Dentre as diferentes correntes da mística judaica descritas por Scholem, a

hassídica influenciou diretamente Martin Buber, cuja teoria é necessária para o

estudo e a compreensão da mística em seu aspecto dialógico relacional e ético. Buber (1977) desenvolveu uma filosofia existencialista da religião. A base de sua reflexão se encontra na alteridade, no diálogo entre o Eu (ser humano) e o Tu (o outro), o Isso (todas as coisas) e Deus, sendo, este, o Tu Eterno, O Totalmente Outro. São as palavras-princípio. O Tu é a presença. O Isso, um objeto. Os objetos existem para serem usados. O Eu não existe sozinho, constrói- se na relação. O homem é um ser de relação. O Tu é anterior ao Eu. O Eu se torna consciente de si no diálogo. O Eu passa a existir no encontro com o Tu. Trata-se de uma concepção fenomenológica da vida. O Eu experimenta o Isso, mas é com o Tu que ele se relaciona. É no diálogo com o Tu que o Eu vai encontrar a unidade. A relação com o Tu Eterno ocorre como de pessoa a pessoa. A relação com o Totalmente Outro é intersubjetiva. O Tu Eterno não pode ser intelectualizado, conceituado, nem encontrado no mundo ou fora dele. Nada pode ser compreendido fora de Deus, mas tudo deve ser apreendido Nele, nesta relação. Para Buber (1993), o que se diz de Deus são apenas metáforas. Afirma que, da ruptura com Deus, originam-se os problemas da humanidade: na ruptura do diálogo e na transformação do Tu e do Totalmente Outro no Isso. Para o autor, a relação dialógica exige responsabilidade. Todo relacionamento deve ser responsável. Aí se encontra sua ética.

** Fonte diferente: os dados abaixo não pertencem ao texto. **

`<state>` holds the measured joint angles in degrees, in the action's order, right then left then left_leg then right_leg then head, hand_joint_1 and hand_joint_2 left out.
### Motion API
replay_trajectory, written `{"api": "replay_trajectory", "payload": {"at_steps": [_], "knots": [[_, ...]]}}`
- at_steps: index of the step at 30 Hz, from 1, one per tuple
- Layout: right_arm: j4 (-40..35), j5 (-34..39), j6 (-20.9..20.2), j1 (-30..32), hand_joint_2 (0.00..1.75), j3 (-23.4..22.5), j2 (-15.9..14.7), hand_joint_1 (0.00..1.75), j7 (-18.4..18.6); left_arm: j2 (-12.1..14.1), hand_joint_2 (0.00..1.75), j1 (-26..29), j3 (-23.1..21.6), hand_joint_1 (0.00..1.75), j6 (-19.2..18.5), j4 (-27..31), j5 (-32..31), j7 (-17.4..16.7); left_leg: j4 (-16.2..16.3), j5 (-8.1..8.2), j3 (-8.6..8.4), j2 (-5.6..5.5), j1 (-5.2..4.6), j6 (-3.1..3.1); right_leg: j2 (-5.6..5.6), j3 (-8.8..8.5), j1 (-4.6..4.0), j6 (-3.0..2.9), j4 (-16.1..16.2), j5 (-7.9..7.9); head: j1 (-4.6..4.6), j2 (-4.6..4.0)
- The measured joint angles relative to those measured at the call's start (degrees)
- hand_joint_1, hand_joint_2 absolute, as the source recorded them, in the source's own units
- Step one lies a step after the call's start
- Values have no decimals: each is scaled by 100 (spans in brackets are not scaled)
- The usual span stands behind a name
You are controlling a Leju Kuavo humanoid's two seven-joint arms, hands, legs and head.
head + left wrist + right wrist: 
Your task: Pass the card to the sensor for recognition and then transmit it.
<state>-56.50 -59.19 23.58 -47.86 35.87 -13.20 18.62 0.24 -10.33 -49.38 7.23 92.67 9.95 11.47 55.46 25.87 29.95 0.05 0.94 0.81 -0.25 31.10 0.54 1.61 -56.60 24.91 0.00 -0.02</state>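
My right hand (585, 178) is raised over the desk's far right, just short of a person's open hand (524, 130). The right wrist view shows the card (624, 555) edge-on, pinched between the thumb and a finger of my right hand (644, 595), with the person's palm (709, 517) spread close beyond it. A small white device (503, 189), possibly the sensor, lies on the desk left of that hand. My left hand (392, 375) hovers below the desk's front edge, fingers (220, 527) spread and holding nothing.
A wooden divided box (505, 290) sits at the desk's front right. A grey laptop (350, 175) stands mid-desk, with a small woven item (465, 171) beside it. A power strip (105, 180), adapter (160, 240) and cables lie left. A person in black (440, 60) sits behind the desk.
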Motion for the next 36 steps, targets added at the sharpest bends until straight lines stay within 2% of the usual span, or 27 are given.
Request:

Buber (1993) considera ética e religião indissociáveis. Sua doutrina é profundamente humanista. A realidade humana é o caminho para Deus. Cada Tu individualizado, diz ele, é uma perspectiva para Ele, o Tu Eterno. O objetivo final de toda relação se encontra no Tu Eterno e está presente em qualquer sujeito que busque a transcendência. A manifestação do Tu Eterno só ocorre na relação ética, seja com o Tu, seja com o Isso. Não é possível compreender nada fora de Deus, afirma Buber (1977), mas é preciso apreender tudo Nele, o que significa na relação Eu e Tu. Buber acreditava que, nessa perspectiva relacional ética dialógica e responsável, haveria possibilidade de salvação para a humanidade.

Tradicionalmente o judaísmo criou um hiato muito grande entre Deus e os homens. Um Deus amedrontador faz parte da tradição hebraica, e o seu distanciamento é alimentado pela discussão, muito controversa, sobre a inexistência do verbo ser, no hebraico, porque só Deus É. O crente vive a sensação de inacessibilidade de Deus e total impossibilidade de ver o seu rosto ou saber o seu nome. Bogomoletz (in TEIXEIRA, 2004, p. 235) cita Heschel, afirmando que a pessoa bíblica “veria uma reivindicação de união com Deus como blasfêmia. A consciência profética está marcada por um sentimento estremecedor da inaproximável santidade de Deus”, postura essa antagônica aos grandes místicos cristãos, cujo Deus Amor não só permite como anseia pela união.